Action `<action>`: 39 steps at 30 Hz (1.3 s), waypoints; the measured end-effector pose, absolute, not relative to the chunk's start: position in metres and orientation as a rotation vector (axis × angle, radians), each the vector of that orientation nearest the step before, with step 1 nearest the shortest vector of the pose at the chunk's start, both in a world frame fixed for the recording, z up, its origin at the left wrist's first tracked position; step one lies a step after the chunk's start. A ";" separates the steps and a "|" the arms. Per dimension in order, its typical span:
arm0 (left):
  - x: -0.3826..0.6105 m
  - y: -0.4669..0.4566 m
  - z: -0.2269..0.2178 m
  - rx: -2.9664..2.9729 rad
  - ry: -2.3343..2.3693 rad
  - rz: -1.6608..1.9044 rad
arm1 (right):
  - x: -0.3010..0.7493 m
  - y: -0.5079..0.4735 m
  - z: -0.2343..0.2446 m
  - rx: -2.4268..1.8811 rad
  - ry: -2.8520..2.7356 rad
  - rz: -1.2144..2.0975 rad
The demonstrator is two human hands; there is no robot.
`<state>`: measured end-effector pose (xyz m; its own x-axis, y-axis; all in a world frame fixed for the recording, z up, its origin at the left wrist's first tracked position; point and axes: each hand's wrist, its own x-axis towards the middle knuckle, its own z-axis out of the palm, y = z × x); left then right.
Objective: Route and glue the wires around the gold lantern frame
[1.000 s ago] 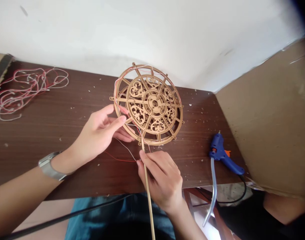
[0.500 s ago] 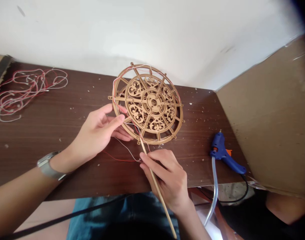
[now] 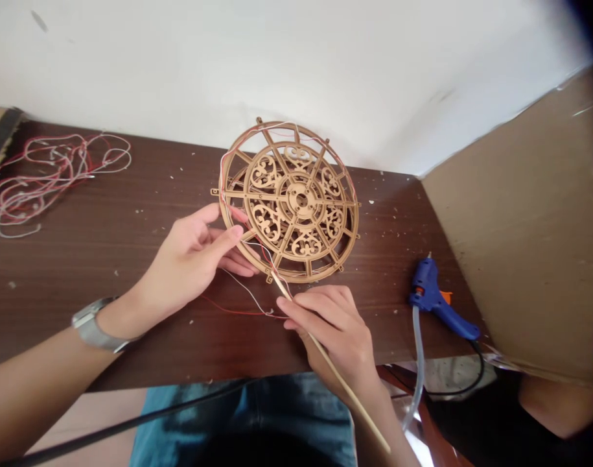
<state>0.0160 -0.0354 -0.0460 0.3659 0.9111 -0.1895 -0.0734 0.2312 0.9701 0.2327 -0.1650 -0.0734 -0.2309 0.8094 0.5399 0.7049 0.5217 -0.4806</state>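
Note:
My left hand (image 3: 203, 250) grips the lower left rim of a round, gold-brown openwork frame (image 3: 301, 250), thumb in front and fingers behind. The frame leans up from the table with scrollwork around its hub. Thin red and white wires (image 3: 221, 172) run along its rim and hang loose below it. My right hand (image 3: 332, 331) is closed around a thin wooden stick (image 3: 339, 376), whose tip touches or nearly touches the lower rim beside the wires. A wire passes close to the right fingertips; whether they pinch it too, I cannot tell.
On the dark wooden table (image 3: 131, 259) lies a tangle of red and white wires (image 3: 63, 168) at the left. A blue glue gun (image 3: 430, 285) with a clear glue stick (image 3: 417, 357) rests at the right, beside a cardboard panel (image 3: 524, 227). A person's arm (image 3: 549, 405) shows at lower right.
My right hand has shifted slightly right, and the stick's rear end has swung to the right. The frame has tilted a little; my left hand stays in nearly the same place.

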 end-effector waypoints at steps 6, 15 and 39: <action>0.016 -0.035 -0.049 1.141 0.960 0.815 | 0.235 -0.166 -0.077 -1.256 -1.987 0.199; 0.014 -0.038 -0.047 1.151 0.927 0.740 | 0.235 -0.165 -0.066 -1.189 -1.924 0.371; 0.009 -0.039 -0.052 1.196 0.874 0.715 | 0.238 -0.165 -0.062 -1.246 -1.820 0.562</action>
<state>0.0087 -0.0386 -0.0519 0.4942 0.8482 -0.1905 -0.0188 0.2296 0.9731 0.2380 -0.1654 -0.0622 -0.1539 0.9095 0.3860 0.5338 0.4053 -0.7421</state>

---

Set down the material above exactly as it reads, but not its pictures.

REPLY:
Action `<action>`: 39 steps at 30 Hz (1.3 s), waypoints; the measured end-effector pose, absolute, not relative to the chunk's start: position in metres and orientation as a rotation vector (axis × angle, radians), each the vector of that orientation nearest the step before, with step 1 nearest the shortest vector of the pose at the chunk's start, both in a world frame fixed for the recording, z up, its origin at the left wrist's first tracked position; step one lies a step after the chunk's start. A ";" separates the steps and a "|" the arms. Per dimension in order, its typical span:
arm0 (left):
  - x: -0.3826..0.6105 m
  - y: -0.4669..0.4566 m
  - z: -0.2269..0.2178 m
  - rx: -2.9664..2.9729 rad
  - ry: -2.3343..2.3693 rad
  - rz: -1.6608..1.9044 rad
arm1 (right):
  - x: -0.3010..0.7493 m
  - y: -0.5079..0.4735 m
  - z: -0.2343..0.2446 m
  - rx: -2.4268..1.8811 rad
  - ry: -2.8520..2.7356 rad
  - rz: -1.2144..2.0975 rad
The demonstrator is two human hands; there is no robot.
`<state>`: measured end-effector pose (xyz m; its own x-axis, y-axis; all in a world frame fixed for the recording, z up, its origin at the left wrist's first tracked position; point and axes: each hand's wrist, its own x-axis towards the middle knuckle, its own z-axis out of the palm, y = z × x); left then right.
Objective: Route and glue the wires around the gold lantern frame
[1.000 s ago] 
[0.500 s ago] 
[now] 
<state>0.0160 -0.0354 -0.0460 0.3659 0.9111 -0.1895 -0.0734 0.2312 0.9701 0.2327 -0.1650 -0.0734 -0.2309 0.8094 0.5399 0.7049 0.5217 -0.4806</state>
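Note:
My left hand (image 3: 203, 250) grips the lower left rim of a round, gold-brown openwork frame (image 3: 301, 250), thumb in front and fingers behind. The frame leans up from the table with scrollwork around its hub. Thin red and white wires (image 3: 221, 172) run along its rim and hang loose below it. My right hand (image 3: 332, 331) is closed around a thin wooden stick (image 3: 339, 376), whose tip touches or nearly touches the lower rim beside the wires. A wire passes close to the right fingertips; whether they pinch it too, I cannot tell.
On the dark wooden table (image 3: 131, 259) lies a tangle of red and white wires (image 3: 63, 168) at the left. A blue glue gun (image 3: 430, 285) with a clear glue stick (image 3: 417, 357) rests at the right, beside a cardboard panel (image 3: 524, 227). A person's arm (image 3: 549, 405) shows at lower right.
My right hand has shifted slightly right, and the stick's rear end has swung to the right. The frame has tilted a little; my left hand stays in nearly the same place.
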
 end-effector waypoints at steps 6, 15 and 39: <action>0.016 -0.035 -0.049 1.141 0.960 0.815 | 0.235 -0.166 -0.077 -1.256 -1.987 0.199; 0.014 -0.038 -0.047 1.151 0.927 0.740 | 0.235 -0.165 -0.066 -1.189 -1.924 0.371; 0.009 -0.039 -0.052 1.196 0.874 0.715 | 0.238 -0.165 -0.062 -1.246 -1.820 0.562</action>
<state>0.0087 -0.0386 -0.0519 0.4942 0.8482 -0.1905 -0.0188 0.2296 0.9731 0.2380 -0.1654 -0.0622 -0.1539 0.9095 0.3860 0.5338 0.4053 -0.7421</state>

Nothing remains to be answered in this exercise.